Meet Gary Pinkerton: From Military To Finance
We have begun a series of episodes on the topic of what we call the Family Bank Strategy, and as promised, I brought in one of my colleagues from Paradigm Life. His name is Gary Pinkerton. Gary, hello.
It’s good to be here. Thanks. I didn’t know you had already set it up ahead of time. That’s cool.
I let my readers know on my last episode that I would be having some colleagues on. I’m doing some interviews, so I’d like to fulfill my promises. Let me introduce Gary briefly, and then he can take over and tell you more of his story. Gary and I have worked together for years. We have known each other longer than that. We had a mutual client that I don’t know if he remembers this, but I remember seeing his name on a life insurance policy that the client I had was coaching. I’m like, “Paradigm Life, Gary,” and then we met shortly after that at some event, probably Truth Concepts, and started to develop a little bit of a relationship.

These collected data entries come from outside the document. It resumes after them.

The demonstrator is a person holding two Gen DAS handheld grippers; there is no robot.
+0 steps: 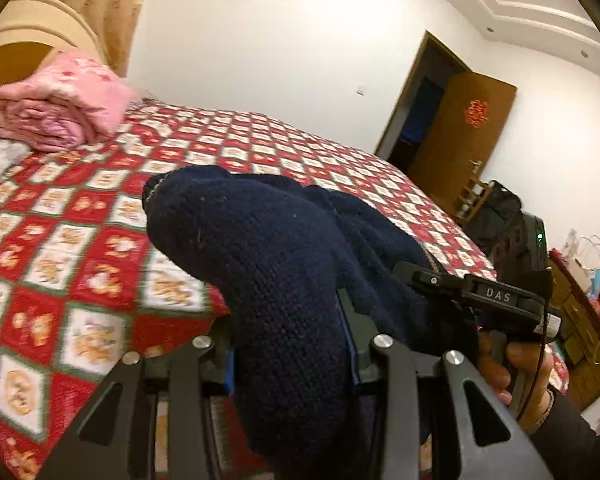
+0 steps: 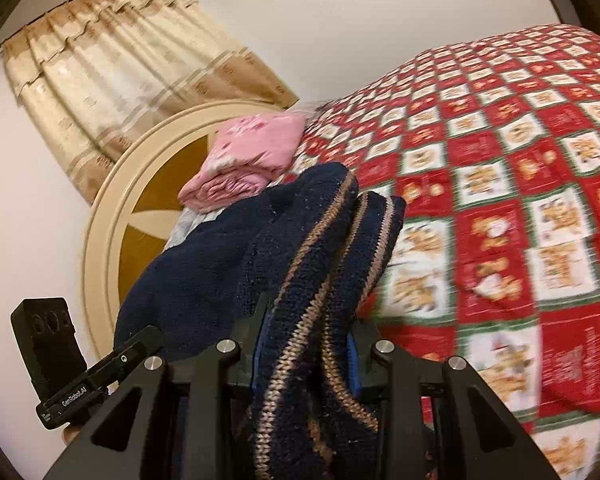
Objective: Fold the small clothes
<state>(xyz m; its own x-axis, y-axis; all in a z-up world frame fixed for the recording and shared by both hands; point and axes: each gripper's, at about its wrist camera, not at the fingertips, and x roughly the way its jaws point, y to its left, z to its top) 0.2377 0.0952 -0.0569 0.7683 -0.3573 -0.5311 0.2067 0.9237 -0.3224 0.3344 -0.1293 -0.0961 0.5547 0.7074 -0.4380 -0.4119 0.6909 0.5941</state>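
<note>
A small navy knitted garment (image 1: 260,264) with tan-striped ribbed edges (image 2: 316,288) hangs between my two grippers, lifted above the bed. My left gripper (image 1: 292,344) is shut on a plain navy part of it, which bulges over and hides the fingertips. My right gripper (image 2: 304,340) is shut on the striped edge, bunched in folds over its fingers. The right gripper also shows at the right of the left wrist view (image 1: 480,296), held by a hand. The left gripper shows at the lower left of the right wrist view (image 2: 80,384).
The bed has a red, white and green checked quilt (image 1: 100,240), also seen in the right wrist view (image 2: 520,200). A folded pink blanket (image 1: 56,108) lies near the cream round headboard (image 2: 112,208). Curtains (image 2: 120,80), an open wooden door (image 1: 452,132) and clutter (image 1: 580,300) stand around.
</note>
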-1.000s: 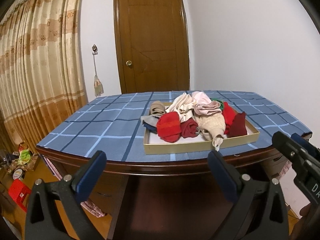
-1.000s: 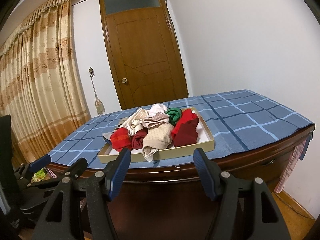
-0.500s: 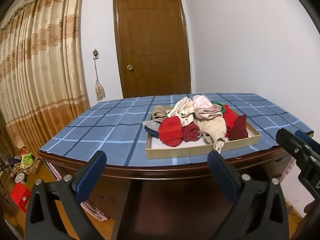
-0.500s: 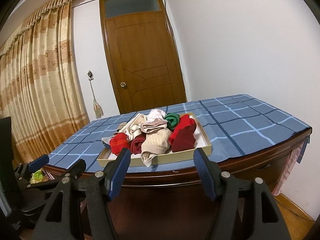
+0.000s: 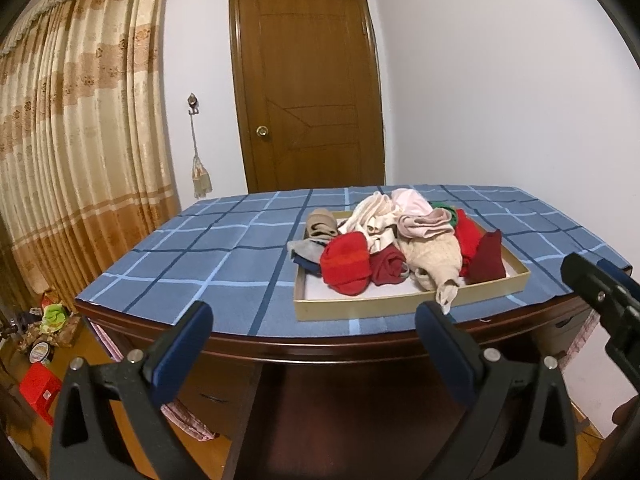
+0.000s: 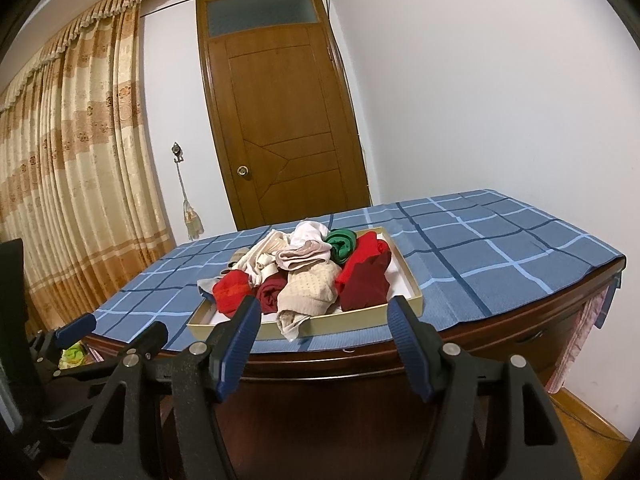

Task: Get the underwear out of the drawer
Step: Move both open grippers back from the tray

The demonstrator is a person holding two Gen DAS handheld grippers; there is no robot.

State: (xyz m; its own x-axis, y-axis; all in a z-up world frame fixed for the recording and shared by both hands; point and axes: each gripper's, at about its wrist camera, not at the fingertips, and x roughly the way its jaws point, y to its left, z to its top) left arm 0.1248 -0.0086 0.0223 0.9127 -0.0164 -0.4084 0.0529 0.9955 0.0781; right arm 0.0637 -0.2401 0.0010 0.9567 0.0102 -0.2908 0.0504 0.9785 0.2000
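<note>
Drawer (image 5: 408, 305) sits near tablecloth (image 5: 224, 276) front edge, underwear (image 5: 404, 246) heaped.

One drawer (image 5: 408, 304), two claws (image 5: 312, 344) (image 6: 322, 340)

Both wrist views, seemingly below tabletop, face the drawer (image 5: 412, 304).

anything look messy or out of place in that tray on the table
Yes. The beige dotted piece spills over the front rim of the tray, its tip hanging onto the blue checked cloth. A grey piece also pokes past the tray's left edge. The rest is a loose heap.
</note>
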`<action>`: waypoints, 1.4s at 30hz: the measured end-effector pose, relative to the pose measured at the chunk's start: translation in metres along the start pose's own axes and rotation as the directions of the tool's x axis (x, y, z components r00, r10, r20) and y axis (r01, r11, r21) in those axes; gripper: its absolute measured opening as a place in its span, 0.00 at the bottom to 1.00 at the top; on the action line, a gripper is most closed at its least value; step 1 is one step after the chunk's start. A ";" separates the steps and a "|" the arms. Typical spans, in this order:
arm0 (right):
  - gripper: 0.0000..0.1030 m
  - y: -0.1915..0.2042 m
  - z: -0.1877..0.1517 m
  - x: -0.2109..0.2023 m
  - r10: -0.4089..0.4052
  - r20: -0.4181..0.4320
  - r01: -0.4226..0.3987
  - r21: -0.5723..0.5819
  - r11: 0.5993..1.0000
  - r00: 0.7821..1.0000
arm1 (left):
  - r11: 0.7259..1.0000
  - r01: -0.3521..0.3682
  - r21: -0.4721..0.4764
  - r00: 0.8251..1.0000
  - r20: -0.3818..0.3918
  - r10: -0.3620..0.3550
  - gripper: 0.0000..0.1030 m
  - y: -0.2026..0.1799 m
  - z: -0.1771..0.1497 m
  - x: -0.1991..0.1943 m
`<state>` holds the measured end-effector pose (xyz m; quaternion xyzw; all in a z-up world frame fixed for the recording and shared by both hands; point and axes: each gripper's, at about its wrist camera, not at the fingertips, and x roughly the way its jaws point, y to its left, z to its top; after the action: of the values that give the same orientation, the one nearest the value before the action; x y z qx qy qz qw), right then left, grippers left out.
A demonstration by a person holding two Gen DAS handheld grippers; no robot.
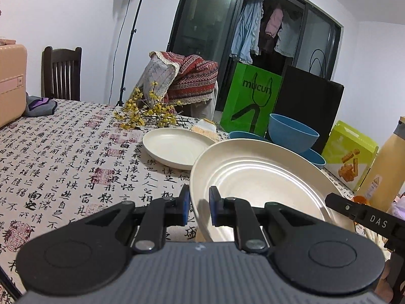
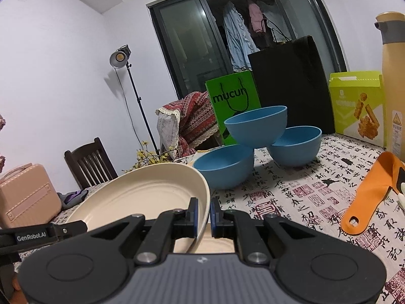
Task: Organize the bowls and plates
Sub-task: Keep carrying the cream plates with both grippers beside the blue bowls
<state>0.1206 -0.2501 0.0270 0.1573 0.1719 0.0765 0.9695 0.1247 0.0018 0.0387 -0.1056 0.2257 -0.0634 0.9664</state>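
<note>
I hold a large cream plate [image 1: 258, 177] [image 2: 141, 192] tilted above the table between both grippers. My left gripper [image 1: 200, 206] is shut on its near-left rim, one pad outside and one inside. My right gripper [image 2: 203, 215] is shut on the opposite rim. A second cream plate [image 1: 177, 147] lies flat on the tablecloth beyond. Three blue bowls stand past the held plate: one bowl [image 2: 255, 125] rests on top of two others [image 2: 225, 169] [image 2: 295, 145]. In the left wrist view the top blue bowl [image 1: 291, 134] shows just over the plate's far rim.
A green paper bag [image 1: 249, 101], a black bag [image 1: 308, 106], a snack box [image 2: 357, 106] and a tall yellow bottle [image 2: 395, 81] line the table's far side. An orange scoop [image 2: 369, 192] lies at the right. Yellow flowers [image 1: 146, 111] and a pink case [image 1: 10, 83] sit at the left.
</note>
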 end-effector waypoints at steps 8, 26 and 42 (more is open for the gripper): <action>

When I transferred from my work with Wealth Factory to my private practice in coaching and joined Paradigm Life as a life insurance agent, Gary and I started to develop an even better relationship. We have done a lot of work together over the years. I have gotten to know Gary’s backstory a little bit. He comes from the military space for several years and I will let him tell you more about that.
What I found interesting is that he was in the typical financial planning model for the first twenty years of his preparations for his future, and then he went through some severe financial crisis stuff. He then found what we call the Family Bank Strategy and applied that. He has some interesting insights into how it works practically and the transition of a career from his military days to more of an entrepreneurial business venture now. Gary, why don’t you tell us a little bit more of the details on that backstory?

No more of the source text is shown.